REQUIRED WORK — In the entries below, count the lines that include the word "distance" and reply with the number alone.

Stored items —
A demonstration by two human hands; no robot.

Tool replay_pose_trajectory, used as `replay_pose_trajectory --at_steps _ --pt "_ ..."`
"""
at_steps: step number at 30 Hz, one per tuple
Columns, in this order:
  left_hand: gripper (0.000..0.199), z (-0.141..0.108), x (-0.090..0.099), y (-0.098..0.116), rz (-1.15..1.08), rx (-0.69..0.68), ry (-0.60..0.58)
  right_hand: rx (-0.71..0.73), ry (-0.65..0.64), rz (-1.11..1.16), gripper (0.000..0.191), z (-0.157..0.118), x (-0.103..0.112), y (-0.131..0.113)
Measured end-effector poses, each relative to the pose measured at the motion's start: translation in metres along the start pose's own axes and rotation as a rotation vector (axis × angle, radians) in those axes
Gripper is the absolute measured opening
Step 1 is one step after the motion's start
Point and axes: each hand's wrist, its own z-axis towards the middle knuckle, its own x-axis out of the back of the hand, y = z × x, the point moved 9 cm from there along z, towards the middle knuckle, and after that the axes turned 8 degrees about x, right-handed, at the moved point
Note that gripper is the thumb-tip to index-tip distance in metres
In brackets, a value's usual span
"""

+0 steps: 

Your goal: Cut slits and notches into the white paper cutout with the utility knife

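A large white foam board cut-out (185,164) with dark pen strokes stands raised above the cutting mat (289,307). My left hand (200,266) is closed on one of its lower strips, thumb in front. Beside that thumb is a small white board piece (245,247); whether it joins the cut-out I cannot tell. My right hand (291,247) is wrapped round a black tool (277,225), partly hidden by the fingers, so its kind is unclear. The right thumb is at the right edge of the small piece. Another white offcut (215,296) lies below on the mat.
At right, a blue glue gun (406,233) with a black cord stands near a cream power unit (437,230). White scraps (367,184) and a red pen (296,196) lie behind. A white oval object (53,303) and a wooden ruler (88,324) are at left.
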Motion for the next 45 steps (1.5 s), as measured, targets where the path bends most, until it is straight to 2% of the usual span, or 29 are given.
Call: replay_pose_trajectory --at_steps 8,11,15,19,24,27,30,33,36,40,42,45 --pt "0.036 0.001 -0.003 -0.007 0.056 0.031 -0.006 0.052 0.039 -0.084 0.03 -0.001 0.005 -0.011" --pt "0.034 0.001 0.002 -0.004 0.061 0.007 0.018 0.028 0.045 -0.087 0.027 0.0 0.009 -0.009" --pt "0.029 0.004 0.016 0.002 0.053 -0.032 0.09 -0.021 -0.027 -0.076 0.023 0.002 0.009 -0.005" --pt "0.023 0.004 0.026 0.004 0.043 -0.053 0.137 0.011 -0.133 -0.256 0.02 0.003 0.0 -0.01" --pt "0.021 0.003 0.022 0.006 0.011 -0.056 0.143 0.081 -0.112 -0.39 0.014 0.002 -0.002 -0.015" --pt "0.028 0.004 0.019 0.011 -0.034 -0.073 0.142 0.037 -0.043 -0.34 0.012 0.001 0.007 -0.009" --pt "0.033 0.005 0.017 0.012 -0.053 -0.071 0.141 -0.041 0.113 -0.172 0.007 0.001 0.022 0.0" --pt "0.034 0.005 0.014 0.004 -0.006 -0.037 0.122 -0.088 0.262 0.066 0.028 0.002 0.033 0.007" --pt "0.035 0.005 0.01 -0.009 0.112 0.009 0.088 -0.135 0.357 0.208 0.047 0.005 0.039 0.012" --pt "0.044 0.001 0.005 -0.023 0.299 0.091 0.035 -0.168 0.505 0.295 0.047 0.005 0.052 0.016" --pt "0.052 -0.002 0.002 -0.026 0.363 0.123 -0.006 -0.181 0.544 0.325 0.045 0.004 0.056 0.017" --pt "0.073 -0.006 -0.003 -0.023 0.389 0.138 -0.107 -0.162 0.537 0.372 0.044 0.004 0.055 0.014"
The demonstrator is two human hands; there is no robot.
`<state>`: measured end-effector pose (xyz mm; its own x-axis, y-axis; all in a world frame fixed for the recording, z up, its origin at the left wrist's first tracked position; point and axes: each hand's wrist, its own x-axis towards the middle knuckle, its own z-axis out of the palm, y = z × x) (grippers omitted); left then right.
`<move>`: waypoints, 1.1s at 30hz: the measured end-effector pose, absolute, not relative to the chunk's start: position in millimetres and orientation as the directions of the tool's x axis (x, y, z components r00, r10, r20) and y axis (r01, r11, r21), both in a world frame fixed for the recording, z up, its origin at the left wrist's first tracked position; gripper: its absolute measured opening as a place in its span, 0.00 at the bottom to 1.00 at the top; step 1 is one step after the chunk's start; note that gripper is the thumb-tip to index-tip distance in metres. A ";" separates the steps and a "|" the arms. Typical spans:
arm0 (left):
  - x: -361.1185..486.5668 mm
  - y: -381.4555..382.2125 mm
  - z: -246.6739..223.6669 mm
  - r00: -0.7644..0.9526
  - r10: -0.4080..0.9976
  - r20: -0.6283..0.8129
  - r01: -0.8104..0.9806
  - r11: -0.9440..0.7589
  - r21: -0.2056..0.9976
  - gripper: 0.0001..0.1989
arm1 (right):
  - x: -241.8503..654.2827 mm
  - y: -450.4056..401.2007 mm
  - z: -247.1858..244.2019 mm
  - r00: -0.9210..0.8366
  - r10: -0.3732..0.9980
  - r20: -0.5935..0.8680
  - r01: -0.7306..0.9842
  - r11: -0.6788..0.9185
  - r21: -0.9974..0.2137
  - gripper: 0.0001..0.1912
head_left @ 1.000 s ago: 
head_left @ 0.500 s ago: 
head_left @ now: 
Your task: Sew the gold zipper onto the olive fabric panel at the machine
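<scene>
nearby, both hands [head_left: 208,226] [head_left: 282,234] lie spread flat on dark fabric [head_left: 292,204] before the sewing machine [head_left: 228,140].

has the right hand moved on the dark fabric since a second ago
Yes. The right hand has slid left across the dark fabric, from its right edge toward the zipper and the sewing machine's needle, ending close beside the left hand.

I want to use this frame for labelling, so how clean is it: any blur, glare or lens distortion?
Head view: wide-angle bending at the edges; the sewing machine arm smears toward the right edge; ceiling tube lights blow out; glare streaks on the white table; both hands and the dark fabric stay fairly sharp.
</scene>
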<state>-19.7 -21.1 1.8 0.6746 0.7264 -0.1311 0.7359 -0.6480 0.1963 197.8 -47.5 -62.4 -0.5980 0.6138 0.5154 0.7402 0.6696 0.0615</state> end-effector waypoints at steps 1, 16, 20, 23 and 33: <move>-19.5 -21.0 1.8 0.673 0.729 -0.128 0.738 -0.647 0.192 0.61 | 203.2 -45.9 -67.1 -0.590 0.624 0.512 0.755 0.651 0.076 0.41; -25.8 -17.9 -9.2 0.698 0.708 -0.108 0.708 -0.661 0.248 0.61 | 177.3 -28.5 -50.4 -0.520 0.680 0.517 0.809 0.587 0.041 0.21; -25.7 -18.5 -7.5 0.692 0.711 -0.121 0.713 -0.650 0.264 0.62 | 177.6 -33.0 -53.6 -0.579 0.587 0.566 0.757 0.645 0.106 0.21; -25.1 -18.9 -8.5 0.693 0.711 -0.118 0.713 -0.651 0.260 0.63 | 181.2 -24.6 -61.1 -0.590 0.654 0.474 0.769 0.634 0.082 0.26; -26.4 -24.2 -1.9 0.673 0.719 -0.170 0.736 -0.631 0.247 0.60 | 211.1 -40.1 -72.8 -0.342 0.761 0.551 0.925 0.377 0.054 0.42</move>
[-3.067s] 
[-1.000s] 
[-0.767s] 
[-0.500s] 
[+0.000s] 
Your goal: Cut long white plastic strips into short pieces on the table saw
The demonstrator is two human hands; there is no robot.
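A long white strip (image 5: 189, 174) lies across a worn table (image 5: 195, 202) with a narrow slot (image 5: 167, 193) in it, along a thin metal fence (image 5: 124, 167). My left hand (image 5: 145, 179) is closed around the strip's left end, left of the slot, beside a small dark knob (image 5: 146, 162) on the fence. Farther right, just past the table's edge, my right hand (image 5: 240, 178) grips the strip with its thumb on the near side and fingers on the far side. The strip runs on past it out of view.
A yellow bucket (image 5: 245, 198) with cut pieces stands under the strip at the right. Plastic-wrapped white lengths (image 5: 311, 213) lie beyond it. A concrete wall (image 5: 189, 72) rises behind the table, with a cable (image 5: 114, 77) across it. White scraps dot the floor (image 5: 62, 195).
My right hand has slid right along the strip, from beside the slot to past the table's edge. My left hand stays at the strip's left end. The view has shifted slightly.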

TASK RESPONSE — 2